> **Work request**: Take the listing below and print exactly the lines starting at the line containing "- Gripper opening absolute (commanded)" and ending at the line containing "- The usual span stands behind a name", both ends included, and no others.

> **Available data**:
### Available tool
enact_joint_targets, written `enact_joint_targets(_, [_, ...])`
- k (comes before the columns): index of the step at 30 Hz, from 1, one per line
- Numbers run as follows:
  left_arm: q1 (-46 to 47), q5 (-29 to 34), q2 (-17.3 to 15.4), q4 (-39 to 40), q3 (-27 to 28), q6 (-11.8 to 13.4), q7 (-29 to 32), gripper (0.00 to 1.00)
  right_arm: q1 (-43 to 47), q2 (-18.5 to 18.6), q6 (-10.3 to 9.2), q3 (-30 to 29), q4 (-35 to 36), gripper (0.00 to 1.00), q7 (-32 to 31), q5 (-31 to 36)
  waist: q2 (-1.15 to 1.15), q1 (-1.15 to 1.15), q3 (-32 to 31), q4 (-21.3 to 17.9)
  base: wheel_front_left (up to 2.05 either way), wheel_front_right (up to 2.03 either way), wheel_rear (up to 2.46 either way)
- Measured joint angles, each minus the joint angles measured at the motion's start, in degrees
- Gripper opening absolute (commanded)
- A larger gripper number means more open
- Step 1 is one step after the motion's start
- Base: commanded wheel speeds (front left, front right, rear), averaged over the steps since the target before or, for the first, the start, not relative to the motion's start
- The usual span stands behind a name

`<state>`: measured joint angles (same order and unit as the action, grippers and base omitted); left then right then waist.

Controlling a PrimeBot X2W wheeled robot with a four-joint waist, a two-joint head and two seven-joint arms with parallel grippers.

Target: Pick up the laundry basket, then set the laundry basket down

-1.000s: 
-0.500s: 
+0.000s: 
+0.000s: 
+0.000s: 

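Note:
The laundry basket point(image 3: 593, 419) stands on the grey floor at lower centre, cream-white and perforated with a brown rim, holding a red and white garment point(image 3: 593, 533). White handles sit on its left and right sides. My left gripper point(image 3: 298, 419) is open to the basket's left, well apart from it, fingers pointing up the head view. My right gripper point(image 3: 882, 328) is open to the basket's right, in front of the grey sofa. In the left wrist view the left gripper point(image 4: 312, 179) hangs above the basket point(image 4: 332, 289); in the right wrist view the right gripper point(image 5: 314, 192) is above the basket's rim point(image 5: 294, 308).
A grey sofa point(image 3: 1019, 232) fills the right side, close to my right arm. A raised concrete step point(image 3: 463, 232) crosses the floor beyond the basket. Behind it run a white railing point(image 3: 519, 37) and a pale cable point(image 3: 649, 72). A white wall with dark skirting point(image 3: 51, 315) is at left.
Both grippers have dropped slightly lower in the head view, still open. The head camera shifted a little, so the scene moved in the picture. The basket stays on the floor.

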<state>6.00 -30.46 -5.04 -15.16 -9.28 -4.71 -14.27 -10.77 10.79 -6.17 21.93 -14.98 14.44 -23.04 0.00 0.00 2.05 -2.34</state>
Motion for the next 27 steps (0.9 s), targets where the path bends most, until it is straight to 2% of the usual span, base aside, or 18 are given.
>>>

> **Answer to this exercise**:
- Gripper opening absolute (commanded)
- A larger gripper number means more open
- Step 1 is one step after the motion's start
- Base: commanded wheel speeds (front left, front right, rear), averaged over the steps since the target before or, for the first, the start, not relative to the motion's start
- The usual span stands behind a name

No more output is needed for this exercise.